Ele está sentado no sofá na luxuosa sala, à sua esquerda um conjunto de mesa e duas confortáveis cadeiras com um belo tabuleiro de xadrez com peças ricamente trabalhadas.

Levanta-se vai até a mesa olha demoradamente para o tabuleiro, quanta partida jogara com Ana e que partidas! Estavam em pé de igualdade na qualidade dos jogos, no mesmo patamar.
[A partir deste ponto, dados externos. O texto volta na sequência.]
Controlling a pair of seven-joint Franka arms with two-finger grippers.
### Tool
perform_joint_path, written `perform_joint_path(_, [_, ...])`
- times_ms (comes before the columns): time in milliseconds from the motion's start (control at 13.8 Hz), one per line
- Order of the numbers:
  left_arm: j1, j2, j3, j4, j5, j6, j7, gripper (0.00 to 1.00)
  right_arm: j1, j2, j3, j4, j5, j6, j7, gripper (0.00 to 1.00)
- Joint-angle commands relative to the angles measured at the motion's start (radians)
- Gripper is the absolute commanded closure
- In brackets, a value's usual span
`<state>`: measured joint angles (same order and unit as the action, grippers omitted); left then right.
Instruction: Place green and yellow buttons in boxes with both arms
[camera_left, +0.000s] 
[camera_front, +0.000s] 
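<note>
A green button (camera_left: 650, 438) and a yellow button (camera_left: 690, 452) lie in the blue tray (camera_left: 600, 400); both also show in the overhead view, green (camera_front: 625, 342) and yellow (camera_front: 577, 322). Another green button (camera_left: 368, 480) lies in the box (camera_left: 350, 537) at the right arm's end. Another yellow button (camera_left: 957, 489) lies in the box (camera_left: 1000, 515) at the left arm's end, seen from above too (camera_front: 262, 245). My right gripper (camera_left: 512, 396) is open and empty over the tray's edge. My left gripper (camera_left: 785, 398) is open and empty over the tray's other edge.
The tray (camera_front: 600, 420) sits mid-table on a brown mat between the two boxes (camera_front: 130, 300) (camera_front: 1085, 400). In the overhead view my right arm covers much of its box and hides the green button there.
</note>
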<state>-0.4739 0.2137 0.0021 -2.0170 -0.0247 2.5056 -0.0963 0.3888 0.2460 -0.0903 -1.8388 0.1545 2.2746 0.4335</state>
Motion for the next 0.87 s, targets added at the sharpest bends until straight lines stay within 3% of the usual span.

Se bem que nos últimos anos ela estivesse mais hábil, mais ousada nos lances, em dez partidas fatalmente eram oito empates, fora os empates, ora ele, ou ela venciam.

Caminhou a uma das amplas janelas da sala e olhou o belo jardim, observou Manoel o jardineiro cuidando das rosas, aquele canteiro de rosas era o xodó de Ana, sorriu ao lembrar-se de como surgira o amor e devoção de Ana pelas rosas.

Um belo jardim, uma rica mansão, cinco carros importados, dois deles blindados. Seis funcionárias na casa. É assim que ela se refere ás empregadas domésticas, uma fazenda de 650 alqueires no interior do estado altamente rentável, um casal de filhos Brenda 22 e Paulo Henrique 24 anos, ambos casados, dois netos. Paulo não podia se queixar, seus bens e os de Ana que haviam recebidos de herança foram quadruplicados.

Ele reconhecia que em questão do dinheiro e bens materiais que possuíam 70% era mérito de Ana, mulher decidida e de visão empresarial, sim, isso ele não podia negar, agradecia aos céus seu caminho ter cruzado com Ana trinta há anos.

Após todo esse tempo, ainda a amava com toda força do seu ser, e tinha certeza da recíproca. Mas pisara na bola nesse relacionamento perfeito, mulheres. Ah! Mulheres! Ela o perdoara lógico que o perdão demorou um pouco, mas quando veio foi verdadeiro e sem mágoa. Ana o amava, tinha adoração por ele, mas ela era uma mulher decidida e sabia o que queria e, não abria mão de seus princípios.

Paulo retorna para o centro da sala com as mãos nos bolsos, porque não sabe o que fazer com elas, olha fixamente para a porta onde a qualquer momento ela entrará para iniciarem talvez a última partida de xadrez entre ambos. Senta pesadamente no sofá, curva o corpo e apoia a cabeça nas mãos. Pisara na bola novamente sentia-se um merda, um filho da puta. Cunha seu melhor amigo e companheiro de todas as horas, tentou chamar-lhe a razão: Paulo cuidado, a Ana não merece esse seu pulo de cerca barato, está certo que essa modelo é uma tremenda gata, mas não vale à pena, deixa isso pra lá. Mas ele fez ouvido moco aos conselhos do amigo e entrou de cabeça na nova relação e não deu outra, sua traição veio à tona. Palhaço, sim, era assim que se sentia, um palhaço. Quando a bomba estourou, percebeu toda tristeza e frustração de Ana, sofrera junto com ela, sentiu um ódio de si mesmo por ser um fraco moral, não teve vergonha de chorar e pedir perdão novamente. Lembrava-se palavra por palavra do duro diálogo que ela manteve com ele.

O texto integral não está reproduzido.